_Task goal_
Below, locate the line that contains "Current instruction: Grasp". Repeat exactly from that line to the line that contains "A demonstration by", inclusive, leaving out the pictures.

_Data below_
▼▼▼
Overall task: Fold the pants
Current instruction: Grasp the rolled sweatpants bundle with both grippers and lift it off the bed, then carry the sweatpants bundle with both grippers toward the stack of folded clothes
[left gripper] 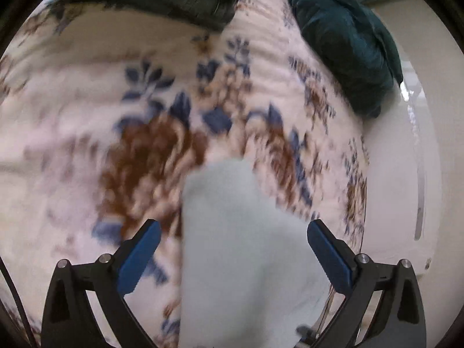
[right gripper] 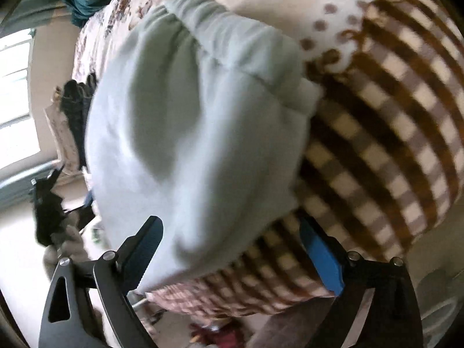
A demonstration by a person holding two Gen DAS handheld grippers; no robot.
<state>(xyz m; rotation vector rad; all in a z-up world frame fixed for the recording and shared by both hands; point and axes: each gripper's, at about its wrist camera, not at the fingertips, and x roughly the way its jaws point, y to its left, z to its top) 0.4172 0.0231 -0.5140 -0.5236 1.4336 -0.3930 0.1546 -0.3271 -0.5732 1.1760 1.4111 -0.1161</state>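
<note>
Between the spread fingers of our right gripper (right gripper: pixel 230 249) lie the pale mint-grey pants (right gripper: pixel 197 121), their gathered elastic waistband (right gripper: pixel 220 20) at the far end and the body bulging back toward us. The long axis seems to run away from this gripper, waistband pointing forward and slightly rightward. The jaws stand wide and the pads press on nothing, so we judge the cloth is resting on the bed, laid down for a fold.

Ahead of our left gripper (left gripper: pixel 233 249), also wide apart, a narrower end of the pants (left gripper: pixel 232 232) tapers forward between the fingers untouched; whether it is a leg we cannot tell.

Right of the pants, by the right gripper's view, is a brown checked blanket (right gripper: pixel 385 150); beyond the left gripper spreads a floral bedcover (left gripper: pixel 162 121), with dark teal cloth (left gripper: pixel 345 52) far right.
</note>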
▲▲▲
_Answer section_
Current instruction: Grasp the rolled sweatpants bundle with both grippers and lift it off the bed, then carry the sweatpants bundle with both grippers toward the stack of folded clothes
[left gripper] 
[right gripper] 
A demonstration by a person holding two Gen DAS handheld grippers; no robot.

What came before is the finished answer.